Clone incremental models as the first step of your CI job #4359

graciegoheen · 2023-10-27T16:51:41Z

Contributions

I have read the contribution docs, and understand what's expected of me.

Link to the page on docs.getdbt.com requiring updates

Probably this one makes the most sense https://docs.getdbt.com/docs/deploy/ci-jobs

Could also be a blog post!

Or part of some best practice guide?

Main content

Imagine that you've created a Slim CI job in dbt Cloud.

Your CI job:

defers to your production environment
runs the command dbt build --select state:modified+ to run and test all of the models you've modified and their downstream dependencies
is triggered whenever a developer on your team opens a PR against the main branch

Now imagine your dbt project looks like this:

When you open a PR that modifies dim_wizards, your CI job will kickoff and build only the modified models and their downstream dependencies (in this case: dim_wizards and fct_orders) into a temporary schema that's unique to your PR.

This build mimics the behavior of what will happen once the PR is merged into the main branch (so you have confidence that you're not introducing breaking changes), without requiring a build of your entire dbt project.

But what happens when one of the modified models (or one of their downstream dependencies) is an incremental model?

Because your CI job is building modified models into a PR-specific schema, on the first execution of dbt build --select state:modified+ the modified incremental model will be built in its entirety because it does not yet exist in the PR-specific schema aka is_incremental will be false. You're running in full-refresh mode.

This can be suboptimal because:

typically incremental models are your largest datasets, so they take a long time to build in their entirety which can slow down development time and incur warehouse $$$
there are situations where a full-refresh of the incremental model passes successfully in your CI job but an incremental build of that same table in prod would fail when the PR is merged into main (think schema drift where on_schema_change config is set to fail)

We can alleviate the above problems by zero copy cloning the relevant, pre-exisitng incremental models into our PR-specific schema as the first step of the CI job using the dbt clone command. This way, the incremental models already exist in the PR-specific schema when you first execute the command dbt build --select state:modified+ so the is_incremental flag will be true.

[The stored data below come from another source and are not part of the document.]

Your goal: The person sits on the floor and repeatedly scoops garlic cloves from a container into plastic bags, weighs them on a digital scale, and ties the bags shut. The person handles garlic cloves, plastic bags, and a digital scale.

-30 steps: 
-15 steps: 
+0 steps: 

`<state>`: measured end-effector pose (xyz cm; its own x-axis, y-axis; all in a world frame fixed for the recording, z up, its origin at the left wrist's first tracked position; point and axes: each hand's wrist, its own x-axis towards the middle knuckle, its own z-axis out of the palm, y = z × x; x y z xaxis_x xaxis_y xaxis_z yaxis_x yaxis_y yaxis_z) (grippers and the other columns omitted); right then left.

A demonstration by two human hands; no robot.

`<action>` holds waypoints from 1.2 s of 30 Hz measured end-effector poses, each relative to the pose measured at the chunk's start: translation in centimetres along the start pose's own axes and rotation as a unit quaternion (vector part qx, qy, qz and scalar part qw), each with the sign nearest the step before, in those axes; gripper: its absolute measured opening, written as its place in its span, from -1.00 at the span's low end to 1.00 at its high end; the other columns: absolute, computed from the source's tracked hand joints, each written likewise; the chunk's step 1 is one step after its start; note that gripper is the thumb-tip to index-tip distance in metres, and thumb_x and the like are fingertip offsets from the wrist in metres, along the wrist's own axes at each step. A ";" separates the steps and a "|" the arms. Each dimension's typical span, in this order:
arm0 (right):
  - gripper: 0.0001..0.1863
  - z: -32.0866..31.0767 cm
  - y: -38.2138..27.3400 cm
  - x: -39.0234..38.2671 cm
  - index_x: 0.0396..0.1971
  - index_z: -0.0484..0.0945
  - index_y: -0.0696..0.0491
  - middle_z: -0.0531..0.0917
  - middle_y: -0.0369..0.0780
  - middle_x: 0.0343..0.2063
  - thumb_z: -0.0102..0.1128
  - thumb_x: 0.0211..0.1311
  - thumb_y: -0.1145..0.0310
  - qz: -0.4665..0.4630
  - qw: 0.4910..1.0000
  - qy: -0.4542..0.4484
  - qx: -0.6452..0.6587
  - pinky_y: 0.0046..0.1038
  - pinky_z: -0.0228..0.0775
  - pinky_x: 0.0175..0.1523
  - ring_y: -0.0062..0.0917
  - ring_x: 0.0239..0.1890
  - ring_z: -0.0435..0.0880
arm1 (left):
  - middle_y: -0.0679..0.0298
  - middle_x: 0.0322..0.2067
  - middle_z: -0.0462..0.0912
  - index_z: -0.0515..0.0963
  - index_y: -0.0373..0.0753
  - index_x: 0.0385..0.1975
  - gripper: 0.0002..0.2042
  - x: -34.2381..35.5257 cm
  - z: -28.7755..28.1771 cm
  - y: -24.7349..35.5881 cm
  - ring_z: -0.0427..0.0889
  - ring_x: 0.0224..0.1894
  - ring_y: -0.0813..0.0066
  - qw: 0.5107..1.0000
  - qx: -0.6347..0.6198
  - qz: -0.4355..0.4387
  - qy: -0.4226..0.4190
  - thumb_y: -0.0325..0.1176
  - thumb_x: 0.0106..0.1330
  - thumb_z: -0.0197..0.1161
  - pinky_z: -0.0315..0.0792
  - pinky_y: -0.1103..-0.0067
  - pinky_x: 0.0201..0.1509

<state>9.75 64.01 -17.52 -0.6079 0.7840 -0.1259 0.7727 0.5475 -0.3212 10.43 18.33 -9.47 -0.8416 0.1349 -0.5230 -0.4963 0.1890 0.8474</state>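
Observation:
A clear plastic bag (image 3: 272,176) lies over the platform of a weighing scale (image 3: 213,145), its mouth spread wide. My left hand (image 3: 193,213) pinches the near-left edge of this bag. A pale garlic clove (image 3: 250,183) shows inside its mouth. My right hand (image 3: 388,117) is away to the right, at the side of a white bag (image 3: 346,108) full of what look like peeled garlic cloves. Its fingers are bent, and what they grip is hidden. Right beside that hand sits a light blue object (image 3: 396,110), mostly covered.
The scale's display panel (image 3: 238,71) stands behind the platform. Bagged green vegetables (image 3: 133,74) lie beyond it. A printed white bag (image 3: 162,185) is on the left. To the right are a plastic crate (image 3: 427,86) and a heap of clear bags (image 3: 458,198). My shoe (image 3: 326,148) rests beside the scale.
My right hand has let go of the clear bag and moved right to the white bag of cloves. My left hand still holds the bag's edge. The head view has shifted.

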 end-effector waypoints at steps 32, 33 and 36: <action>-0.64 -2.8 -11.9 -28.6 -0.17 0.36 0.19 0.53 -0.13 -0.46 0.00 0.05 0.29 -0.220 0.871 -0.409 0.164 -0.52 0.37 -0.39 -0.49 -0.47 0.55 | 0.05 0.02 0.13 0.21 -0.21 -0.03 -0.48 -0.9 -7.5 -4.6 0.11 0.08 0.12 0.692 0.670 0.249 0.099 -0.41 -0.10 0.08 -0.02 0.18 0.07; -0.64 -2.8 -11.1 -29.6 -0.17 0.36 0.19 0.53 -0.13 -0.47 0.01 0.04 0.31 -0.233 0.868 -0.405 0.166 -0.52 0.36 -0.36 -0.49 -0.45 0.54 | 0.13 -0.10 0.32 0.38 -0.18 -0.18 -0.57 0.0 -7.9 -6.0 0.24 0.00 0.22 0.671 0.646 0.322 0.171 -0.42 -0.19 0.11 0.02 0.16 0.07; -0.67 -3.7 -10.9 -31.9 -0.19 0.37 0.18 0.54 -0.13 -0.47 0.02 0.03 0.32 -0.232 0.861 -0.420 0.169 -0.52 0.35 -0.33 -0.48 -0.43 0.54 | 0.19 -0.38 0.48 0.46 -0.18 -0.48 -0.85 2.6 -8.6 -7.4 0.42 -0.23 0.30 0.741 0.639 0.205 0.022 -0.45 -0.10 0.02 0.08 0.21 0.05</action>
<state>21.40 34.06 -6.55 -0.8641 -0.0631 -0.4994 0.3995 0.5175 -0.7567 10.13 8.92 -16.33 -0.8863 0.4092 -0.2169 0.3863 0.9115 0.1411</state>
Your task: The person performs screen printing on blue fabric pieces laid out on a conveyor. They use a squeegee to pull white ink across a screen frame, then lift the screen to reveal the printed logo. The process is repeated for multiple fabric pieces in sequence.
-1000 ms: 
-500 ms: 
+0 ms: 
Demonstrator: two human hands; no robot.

Now, we'll have 2 commands for our dbt Cloud CI check to execute:

Clone all of the pre-existing, incremental models that have been modified or are downstream of another model that has been modified -> dbt clone --select state:modified+,config.materialized:incremental,state:old
Build all of models that have been modified and their downstream dependencies dbt build --select state:modified+

Because of our first clone step, the incremental models selected in our dbt build in the second step will run in incremental mode.

Your CI jobs will run faster, and you're more accurately mimicking the behavior of "what will happen once the PR has been merged into main".

Disclaimers:

dbt clone is only available with dbt version 1.6+
this strategy only works for warehouse that support zero copy cloning (otherwise dbt clone will just create pointer views)
some teams may want to test that their incremental models run in both incremental mode and full-refresh mode

Additional information

Relevant slack thread: https://dbt-labs.slack.com/archives/C05FWBP9X1U/p1692830261651829

From my "Better CI for better data quality coalesce talk:

If you use the incremental materialization in your dbt project, you should consider cloning your relevant, pre-existing incremental models into your PR-specific schema as the first step of your CI check. This will force your second step to run in incremental mode (where is_incremental is true) because now the models already exist in your PR-specific schema (via cloning). This is beneficial because it more accurately mimics what will happen when you merge your changes into production and it will save time and money by not rebuilding your incremental models (which are often large data sets) from scratch for every PR that modifies them.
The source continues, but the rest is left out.